_AIM OF THE TASK_.
In the material below, the lines from the one containing "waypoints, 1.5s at" through the one containing "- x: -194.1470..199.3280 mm" are to be given again exactly, ends included, and no others.

_THE DATA_.
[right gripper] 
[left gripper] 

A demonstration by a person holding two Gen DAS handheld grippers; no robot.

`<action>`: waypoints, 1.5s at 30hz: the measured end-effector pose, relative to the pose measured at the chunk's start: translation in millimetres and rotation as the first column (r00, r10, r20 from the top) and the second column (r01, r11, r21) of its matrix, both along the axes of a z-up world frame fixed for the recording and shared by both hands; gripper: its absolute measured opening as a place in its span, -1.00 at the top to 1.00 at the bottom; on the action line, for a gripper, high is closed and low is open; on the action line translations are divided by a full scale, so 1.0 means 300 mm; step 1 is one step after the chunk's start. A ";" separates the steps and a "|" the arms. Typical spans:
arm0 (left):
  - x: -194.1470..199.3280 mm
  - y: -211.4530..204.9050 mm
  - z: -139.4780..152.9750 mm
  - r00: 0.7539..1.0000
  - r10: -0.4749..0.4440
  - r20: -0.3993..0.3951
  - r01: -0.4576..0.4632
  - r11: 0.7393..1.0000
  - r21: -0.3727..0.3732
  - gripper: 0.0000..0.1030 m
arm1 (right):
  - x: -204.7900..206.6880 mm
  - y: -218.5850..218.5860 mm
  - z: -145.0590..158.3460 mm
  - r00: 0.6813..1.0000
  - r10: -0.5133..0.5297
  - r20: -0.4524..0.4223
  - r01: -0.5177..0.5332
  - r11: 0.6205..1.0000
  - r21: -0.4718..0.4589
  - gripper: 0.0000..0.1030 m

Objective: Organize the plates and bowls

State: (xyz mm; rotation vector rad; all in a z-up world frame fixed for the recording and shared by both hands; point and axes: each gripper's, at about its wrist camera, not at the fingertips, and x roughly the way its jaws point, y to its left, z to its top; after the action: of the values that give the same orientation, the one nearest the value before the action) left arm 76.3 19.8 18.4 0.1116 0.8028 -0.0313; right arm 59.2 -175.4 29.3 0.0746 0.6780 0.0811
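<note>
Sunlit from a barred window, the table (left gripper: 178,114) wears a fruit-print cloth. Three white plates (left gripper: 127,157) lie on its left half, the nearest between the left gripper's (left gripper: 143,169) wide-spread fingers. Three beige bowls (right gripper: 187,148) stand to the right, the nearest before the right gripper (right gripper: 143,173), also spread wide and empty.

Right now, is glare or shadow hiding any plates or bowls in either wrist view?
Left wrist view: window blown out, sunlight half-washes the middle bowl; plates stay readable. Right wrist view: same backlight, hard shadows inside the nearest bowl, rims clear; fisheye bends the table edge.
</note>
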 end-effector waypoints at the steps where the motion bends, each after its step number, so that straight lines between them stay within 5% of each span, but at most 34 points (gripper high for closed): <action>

_SOLUTION TO THE EXERCISE_.
`<action>`: waypoints, 1.5s at 30hz: the measured end-effector pose, relative to the pose measured at the chunk's start: translation in millimetres and rotation as the first column (r00, r10, r20 from the top) and the second column (r01, r11, r21) of its matrix, both along the axes of a z-up world frame fixed for the recording and shared by both hands; gripper: its absolute measured opening as a place in its span, -1.00 at the top to 1.00 at the bottom; on the action line, for a gripper, high is closed and low is open; on the action line translations are divided by a full scale, so 1.0 means 300 mm; step 1 is one step after the chunk's start. A ";" separates the steps and a "|" the arms. Typical spans:
arm0 (left):
  - x: -194.1470..199.3280 mm

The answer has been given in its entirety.